From housewives to the jet set: Everyone loves capri pants

Along with the actresses on whom the era’s demanding movie-star system depended, one woman brought capri pants into millions of homes in the United States in the 1960s. Mary Tyler Moore, the star of the hit TV show The Dick Van Dyke Show, played Laura Petrie, a housewife who was married to the show’s main character. In a 2004 interview, the actress explained that the fact that her character wore capri pants on the show was not a coincidence: “I had Laura wear pants, because I said, ‘Women don’t wear full-skirted dresses to vacuum in.’ CBS…made [the show] promise not to let me wear pants in more than one scene. We went along with that for about three episodes, and then finally, I was just wearing the pants.” Little by little, the image of the modern woman was beginning to take shape.

The garment’s connection to the island of Capri acquired new meaning in the late 1960s and early 1970s, when the European and American jet set turned the Italian coast into the epicenter of glamour. When they weren’t basking in the sun on a yacht anchored at some secluded cove with crystal clear water, the most powerful women of the day strolled down cobblestone streets from Taormina to Capri, clad in summery pants that revealed their ankles and highlighted their legs. Jackie Kennedy is a case in point. After her husband John F. Kennedy was assassinated, the former first lady married the Greek tycoon Aristotle Onassis and spent long periods in Greece, although she also frequented Italy during her summer getaways.

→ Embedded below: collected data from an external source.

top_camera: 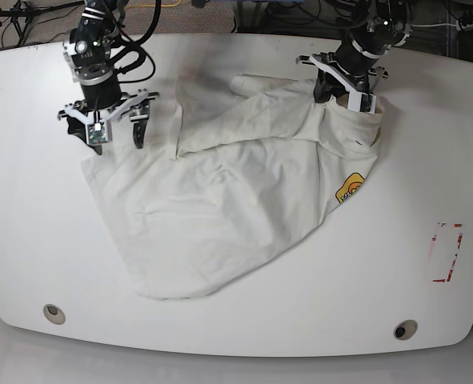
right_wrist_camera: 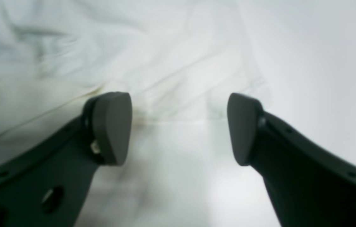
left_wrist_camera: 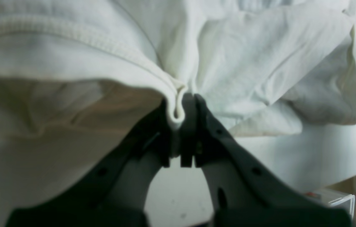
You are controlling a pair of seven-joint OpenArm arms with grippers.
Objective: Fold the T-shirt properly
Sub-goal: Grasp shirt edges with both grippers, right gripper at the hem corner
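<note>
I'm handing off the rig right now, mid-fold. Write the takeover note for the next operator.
Left gripper: shut on a hemmed edge of the T-shirt, lifting it at the table's far side.
Right gripper: open, empty, above the shirt's other far corner.
Shirt: crumpled, partly doubled over, logo patch showing.
Done: one edge picked up.
Left: probably grasp with the right, spread flat, then make the folds.
</note>
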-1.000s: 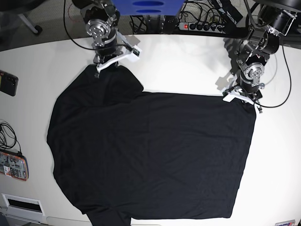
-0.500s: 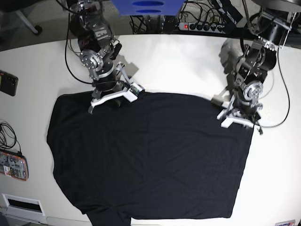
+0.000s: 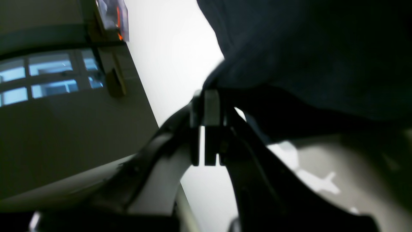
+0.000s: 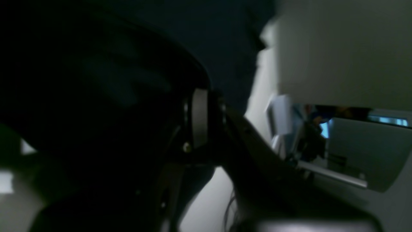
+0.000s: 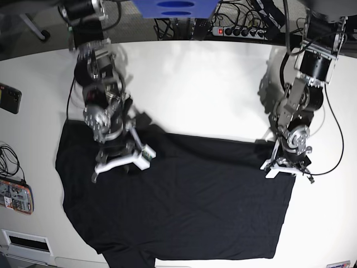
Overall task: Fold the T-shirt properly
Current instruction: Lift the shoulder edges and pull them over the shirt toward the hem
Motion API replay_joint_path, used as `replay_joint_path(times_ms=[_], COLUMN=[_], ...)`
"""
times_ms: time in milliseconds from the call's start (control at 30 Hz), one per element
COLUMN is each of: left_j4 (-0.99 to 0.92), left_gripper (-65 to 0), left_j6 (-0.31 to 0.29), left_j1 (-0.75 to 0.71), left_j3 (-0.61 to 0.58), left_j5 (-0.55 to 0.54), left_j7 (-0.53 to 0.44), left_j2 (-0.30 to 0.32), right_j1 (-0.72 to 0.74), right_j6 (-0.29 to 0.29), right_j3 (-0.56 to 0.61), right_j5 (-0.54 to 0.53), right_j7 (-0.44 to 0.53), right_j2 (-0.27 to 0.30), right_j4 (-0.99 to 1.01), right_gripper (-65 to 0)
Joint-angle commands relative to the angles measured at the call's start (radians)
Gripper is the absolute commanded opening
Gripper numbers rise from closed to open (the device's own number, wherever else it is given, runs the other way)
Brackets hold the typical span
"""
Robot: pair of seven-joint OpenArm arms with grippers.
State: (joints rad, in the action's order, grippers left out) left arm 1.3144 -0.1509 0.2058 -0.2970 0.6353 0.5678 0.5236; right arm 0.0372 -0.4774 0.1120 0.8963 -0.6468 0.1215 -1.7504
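The black T-shirt [image 5: 184, 206] lay spread across the white table [image 5: 206, 84], its near hem at the table's front edge. Both grippers were clamped on its far edge. The right gripper [image 5: 114, 162] pinched cloth on the side toward the phone [image 5: 10, 97], and the left gripper [image 5: 285, 166] pinched the opposite far corner. In the left wrist view the fingertips [image 3: 206, 106] met on a bunched lip of dark fabric; the right wrist view was too dark to show more than closed pads [image 4: 199, 116] against cloth. I judged the step in hand to be the first lengthwise fold, carrying the far edge toward the near hem. The next move called for both arms travelling level and together, then releasing with the edges aligned.
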Motion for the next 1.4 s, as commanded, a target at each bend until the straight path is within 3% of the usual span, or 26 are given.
replay_joint_path(times_ms=[0,100,333,967,1367], left_j4=[0.009,0.009,0.007,-0.1,-0.109], left_gripper=[-65.0,-65.0,-65.0,-65.0,-65.0], left_j6=[0.017,0.017,0.017,0.017,0.017], left_j1=[0.028,0.039,0.099,0.2,0.191], left_j3=[0.008,0.008,0.0,-0.003,-0.001], left_j5=[0.016,0.016,0.014,0.016,0.016], left_j7=[-0.004,-0.004,-0.005,-0.005,-0.005], left_j2=[0.011,-0.007,-0.035,-0.058,-0.052], right_j1=[0.016,0.063,0.146,0.361,0.398], right_j6=[0.001,0.001,0.001,0.003,0.004], right_j3=[-0.001,-0.001,-0.002,-0.004,-0.185], right_j5=[-0.001,-0.007,-0.15,-0.154,-0.154], right_j7=[0.003,0.003,0.0,0.045,0.132], right_j2=[0.002,0.002,0.002,0.002,0.002], right_j4=[0.013,0.077,0.203,0.452,0.576], right_gripper=[-65.0,-65.0,-65.0,-65.0,-65.0])
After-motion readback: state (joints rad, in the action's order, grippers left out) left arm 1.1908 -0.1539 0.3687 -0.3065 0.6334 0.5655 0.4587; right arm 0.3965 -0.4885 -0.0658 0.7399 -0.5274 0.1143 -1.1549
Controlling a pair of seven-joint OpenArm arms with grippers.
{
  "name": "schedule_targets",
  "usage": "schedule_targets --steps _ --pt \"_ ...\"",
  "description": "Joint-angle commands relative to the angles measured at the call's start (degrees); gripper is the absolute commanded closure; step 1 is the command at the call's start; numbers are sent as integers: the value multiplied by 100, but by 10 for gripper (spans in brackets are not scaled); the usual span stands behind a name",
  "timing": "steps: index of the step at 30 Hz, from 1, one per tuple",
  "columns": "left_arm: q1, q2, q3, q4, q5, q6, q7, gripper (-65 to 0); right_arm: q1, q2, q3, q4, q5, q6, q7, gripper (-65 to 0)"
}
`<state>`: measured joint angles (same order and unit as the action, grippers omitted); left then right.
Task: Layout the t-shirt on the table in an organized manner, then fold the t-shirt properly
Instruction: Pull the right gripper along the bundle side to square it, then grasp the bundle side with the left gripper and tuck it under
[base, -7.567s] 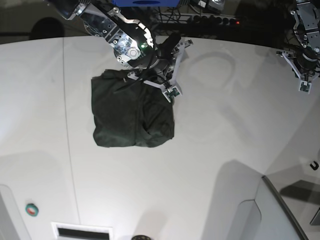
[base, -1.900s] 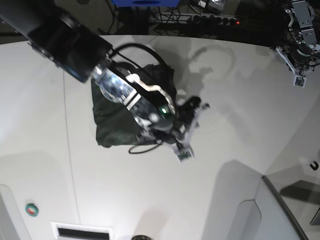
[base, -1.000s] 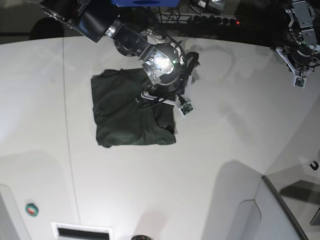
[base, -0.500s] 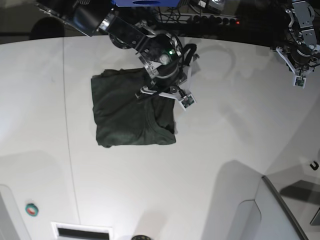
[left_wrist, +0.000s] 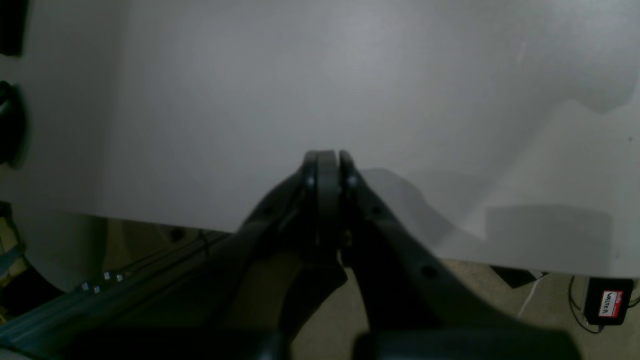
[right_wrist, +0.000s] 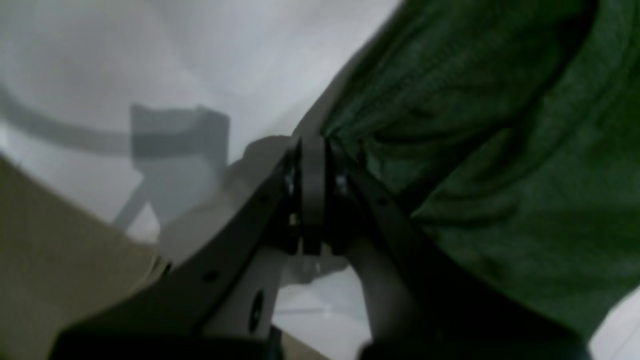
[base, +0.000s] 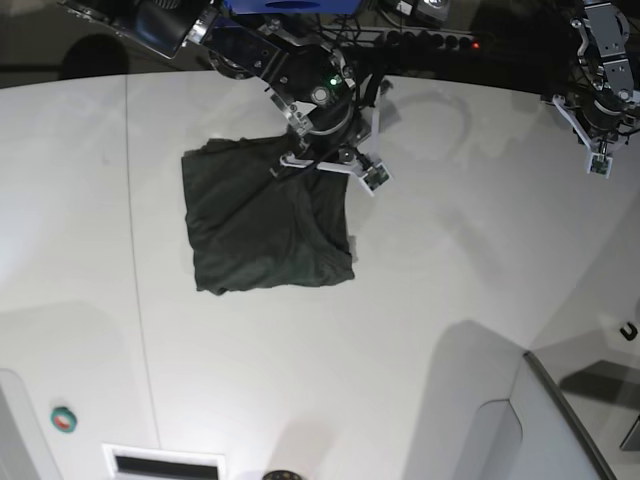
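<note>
Moved since earlier: right gripper (base: 350, 160) has gone from the shirt's near right corner back up its right edge to the far right corner, and its jaws have shut.
Shirt: plain dark green, wrinkly cotton t-shirt (base: 265, 215) lies as a rough folded square on the large glossy white table (base: 450, 280), toward the far edge, just right of the thin dark seam.
Right gripper: clenched at the shirt's far right hem; the right wrist view shows cloth (right_wrist: 475, 150) bunched against the closed tips (right_wrist: 312, 150), though whether fabric is actually pinched I cannot tell.
Left gripper: clamped on nothing (left_wrist: 325, 160), hanging over the table's far right edge (base: 598, 160), well apart from the shirt.
Step in hand: probably tidying the finished fold, tugging that corner square.
Next move: a short pull outward along the surface, kept low so the layers do not lift apart.
Only the base view shows: the whole shirt outline and both arms.
Only the wrist views show: jaw closure and hem wrinkles up close.
</note>
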<state>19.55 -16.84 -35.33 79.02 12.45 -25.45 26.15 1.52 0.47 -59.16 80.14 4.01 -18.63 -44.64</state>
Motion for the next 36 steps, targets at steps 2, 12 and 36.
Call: schedule_targets --steps 2,12,36 --pt "1 -114 -40 76 17 62 -79 0 11 -69 -5 96 -45 57 91 -2" --pt "1 -114 4 76 17 62 -79 0 2 -113 3 307 -45 57 170 -201" --pt "-105 387 540 893 8 53 -79 0 1250 353 3177 -282 -71 48 354 -17"
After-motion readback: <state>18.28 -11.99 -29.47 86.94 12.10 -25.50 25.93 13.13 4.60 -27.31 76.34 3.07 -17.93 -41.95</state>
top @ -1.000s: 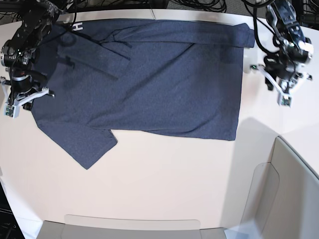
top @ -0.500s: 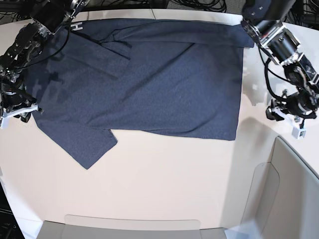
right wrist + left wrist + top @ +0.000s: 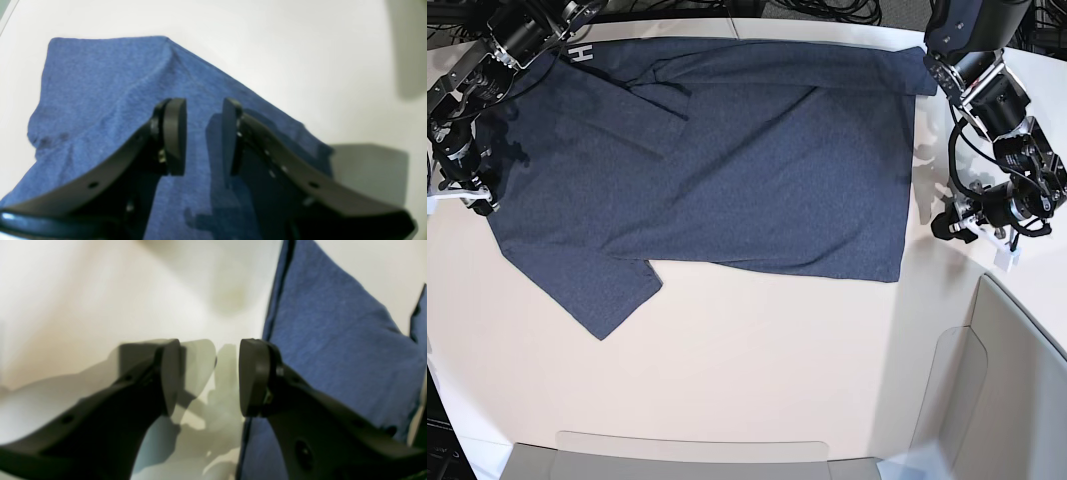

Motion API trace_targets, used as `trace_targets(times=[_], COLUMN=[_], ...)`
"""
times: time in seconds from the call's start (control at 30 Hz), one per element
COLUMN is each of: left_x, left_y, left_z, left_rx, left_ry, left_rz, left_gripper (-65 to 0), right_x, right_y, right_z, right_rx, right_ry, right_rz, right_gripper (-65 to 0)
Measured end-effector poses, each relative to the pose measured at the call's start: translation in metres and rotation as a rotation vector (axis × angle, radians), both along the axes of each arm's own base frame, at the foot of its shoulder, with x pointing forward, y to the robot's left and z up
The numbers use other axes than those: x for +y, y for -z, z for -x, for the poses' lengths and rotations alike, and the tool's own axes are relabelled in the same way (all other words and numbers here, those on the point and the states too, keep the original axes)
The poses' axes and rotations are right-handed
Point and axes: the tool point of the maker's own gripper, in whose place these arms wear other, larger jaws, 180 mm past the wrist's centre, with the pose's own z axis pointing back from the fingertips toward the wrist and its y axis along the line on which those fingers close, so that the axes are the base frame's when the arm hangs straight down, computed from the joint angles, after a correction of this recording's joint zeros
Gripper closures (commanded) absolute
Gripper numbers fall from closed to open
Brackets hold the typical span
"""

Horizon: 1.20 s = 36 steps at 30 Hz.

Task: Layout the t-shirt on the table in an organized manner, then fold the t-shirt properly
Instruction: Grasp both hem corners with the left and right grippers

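Probably a lab: cables [image 3: 827,8] behind white table [image 3: 757,340].

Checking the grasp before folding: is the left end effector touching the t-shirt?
Apart. The left wrist view shows the left end effector open over bare table, the t-shirt beside it.

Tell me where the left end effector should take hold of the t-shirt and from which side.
Probably the straight hem edge of the t-shirt nearest the left end effector. That edge lies flat on the table, with bare tabletop beside it, so come in low from the table side. The end effector is open, and the hem runs just beside it.
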Motion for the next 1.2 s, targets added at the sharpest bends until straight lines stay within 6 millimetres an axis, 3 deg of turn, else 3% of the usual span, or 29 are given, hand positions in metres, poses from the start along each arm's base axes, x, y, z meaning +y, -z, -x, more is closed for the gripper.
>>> trace_targets(times=[0.13, 0.33, 0.67, 0.87, 1.2], left_x=[-0.012, -0.028, -0.076, -0.080, -0.080], left_y=[-0.001, 0.008, 0.010, 0.009, 0.015], left_z=[-0.022, -0.027, -0.041, -0.042, -0.036], left_rx=[-0.048, -0.041, -0.079, -0.086, -0.066], left_ry=[-0.002, 0.011, 0.032, 0.032, 0.035], left_rz=[0.033, 0.089, 0.183, 0.195, 0.191], left_gripper=[-28.1, -28.1, -28.1, -27.8, -7.8], right_x=[-0.002, -0.002, -0.001, 0.005, 0.007], right_y=[0.004, 0.004, 0.007, 0.011, 0.013], right_z=[0.007, 0.007, 0.011, 0.017, 0.020], right_rx=[0.014, 0.012, 0.017, 0.001, -0.001], right_ry=[0.002, 0.004, 0.004, -0.004, -0.006], right_rz=[0.005, 0.002, -0.002, -0.041, -0.054], right_gripper=[-18.6, -18.6, -18.6, -18.6, -18.6])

The photos of the former first lady on the island of Capri in the 1970s are unforgettable; in them, she combines discreet capri pants with oversized sunglasses and a headscarf.

Jacquemus
A Jacquemus outfit

For decades, capri pants have remained an all-purpose garment that allows one to put together an impeccable look with minimal effort. Meghan Markle and Ivanka Trump opt for the garment’s most formal version. The transgressive choices of Bella Hadid and Julia Fox are at the opposite end of the spectrum. In any case, capri pants’ versatility have made them a mainstay in different labels’ summer collections, from ultra-fast fashion stores to the most exclusive luxury boutiques. On today’s catwalk, the styles inspired by the fashion of the 2000s have updated capri pants while retaining the garment’s summery essence. Take, for example, La Vacanza, the capsule collection created by Donatella Versace and Dua Lipa for the Italian label, which features capri pants with a butterfly print (GenZ’s favorite insect). The capri pants presented by Jacquemus, a brand that designs almost all its styles around the concept of sun, summer and beach, are much more classic: they are a few centimeters above the ankle and the label suggests pairing them with a wicker bag and a cropped shirt. The garment’s most comfortable and simplest version comes from The Row; recently, Jennifer Lawrence has been photographed wearing their oversized Lisa pants on several occasions. While capri pants have been reinterpreted to adapt to all kinds of trends, they remain a powerful wardrobe basic for another season and show no sign of going out of style any time soon.

La Vacanza capsule collection
The La Vacanza capsule collection created by Donatella Versace and Dua Lipa.